* PROBLEM REQUIREMENTS *
Pull out every line with the word "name" from the entries below.

** DATA follows **

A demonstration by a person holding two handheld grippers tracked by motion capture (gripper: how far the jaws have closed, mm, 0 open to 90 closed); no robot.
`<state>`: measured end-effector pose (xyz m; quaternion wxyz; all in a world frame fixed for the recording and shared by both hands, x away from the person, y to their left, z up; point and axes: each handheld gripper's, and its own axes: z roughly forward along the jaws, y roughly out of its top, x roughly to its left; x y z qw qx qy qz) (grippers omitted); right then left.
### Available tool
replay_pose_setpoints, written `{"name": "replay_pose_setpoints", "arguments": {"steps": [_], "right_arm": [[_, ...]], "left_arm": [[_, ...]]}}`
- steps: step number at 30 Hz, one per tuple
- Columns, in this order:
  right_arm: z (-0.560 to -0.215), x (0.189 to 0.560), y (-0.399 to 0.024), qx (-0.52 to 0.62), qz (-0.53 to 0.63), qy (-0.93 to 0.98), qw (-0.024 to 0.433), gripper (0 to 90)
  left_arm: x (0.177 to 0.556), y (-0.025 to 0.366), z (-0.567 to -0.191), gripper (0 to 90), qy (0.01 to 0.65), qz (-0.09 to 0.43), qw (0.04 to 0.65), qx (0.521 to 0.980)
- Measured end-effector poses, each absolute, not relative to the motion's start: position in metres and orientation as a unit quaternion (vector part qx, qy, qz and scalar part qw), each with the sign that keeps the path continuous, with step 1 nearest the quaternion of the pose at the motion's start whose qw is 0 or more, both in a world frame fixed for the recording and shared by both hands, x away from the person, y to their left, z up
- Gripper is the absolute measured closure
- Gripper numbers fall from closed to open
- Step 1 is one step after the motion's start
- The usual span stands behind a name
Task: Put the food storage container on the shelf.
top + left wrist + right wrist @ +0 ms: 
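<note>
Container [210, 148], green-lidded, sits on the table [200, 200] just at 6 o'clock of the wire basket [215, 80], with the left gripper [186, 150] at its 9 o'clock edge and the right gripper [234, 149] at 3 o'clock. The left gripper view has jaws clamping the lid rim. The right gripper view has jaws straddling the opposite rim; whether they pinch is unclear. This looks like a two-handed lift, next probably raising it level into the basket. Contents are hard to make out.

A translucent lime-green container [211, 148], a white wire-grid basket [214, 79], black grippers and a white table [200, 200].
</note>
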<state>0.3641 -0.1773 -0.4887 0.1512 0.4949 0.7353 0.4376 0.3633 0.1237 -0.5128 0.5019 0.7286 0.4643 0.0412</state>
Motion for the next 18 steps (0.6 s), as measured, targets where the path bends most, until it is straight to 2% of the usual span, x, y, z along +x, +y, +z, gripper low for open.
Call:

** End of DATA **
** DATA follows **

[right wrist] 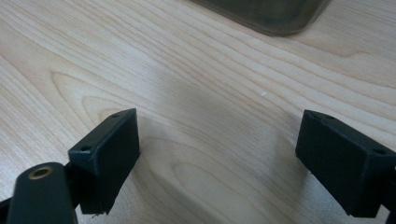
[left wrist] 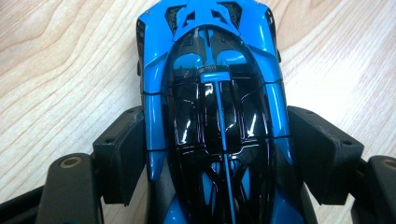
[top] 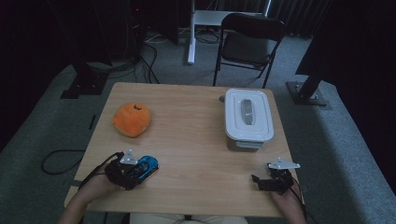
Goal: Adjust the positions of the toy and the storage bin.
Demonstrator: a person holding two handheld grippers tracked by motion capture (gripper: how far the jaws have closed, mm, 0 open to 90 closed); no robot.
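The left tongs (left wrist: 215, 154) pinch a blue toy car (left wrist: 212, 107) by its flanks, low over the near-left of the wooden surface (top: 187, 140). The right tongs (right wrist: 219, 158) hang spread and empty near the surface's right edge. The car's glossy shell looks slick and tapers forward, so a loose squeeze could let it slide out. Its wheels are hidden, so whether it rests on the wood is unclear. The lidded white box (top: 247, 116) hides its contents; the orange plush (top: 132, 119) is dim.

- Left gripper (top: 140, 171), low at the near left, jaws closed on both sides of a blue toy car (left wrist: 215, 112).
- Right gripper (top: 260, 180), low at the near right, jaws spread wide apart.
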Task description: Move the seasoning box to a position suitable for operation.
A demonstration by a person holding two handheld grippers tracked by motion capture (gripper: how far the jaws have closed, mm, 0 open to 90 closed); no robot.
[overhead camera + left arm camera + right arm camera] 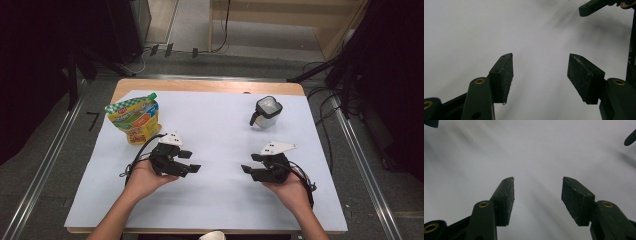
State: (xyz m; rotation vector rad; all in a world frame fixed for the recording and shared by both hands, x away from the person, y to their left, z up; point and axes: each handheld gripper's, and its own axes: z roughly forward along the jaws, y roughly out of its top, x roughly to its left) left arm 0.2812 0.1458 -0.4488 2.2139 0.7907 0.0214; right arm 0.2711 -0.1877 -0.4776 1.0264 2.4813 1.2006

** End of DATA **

* REPLY *
replay_pose_setpoints, written `{"name": "replay_pose_setpoints", "arguments": {"steps": [_], "right_arm": [[_, ...]], "left_arm": [[_, ...]]}}`
- The usual span stands behind a name

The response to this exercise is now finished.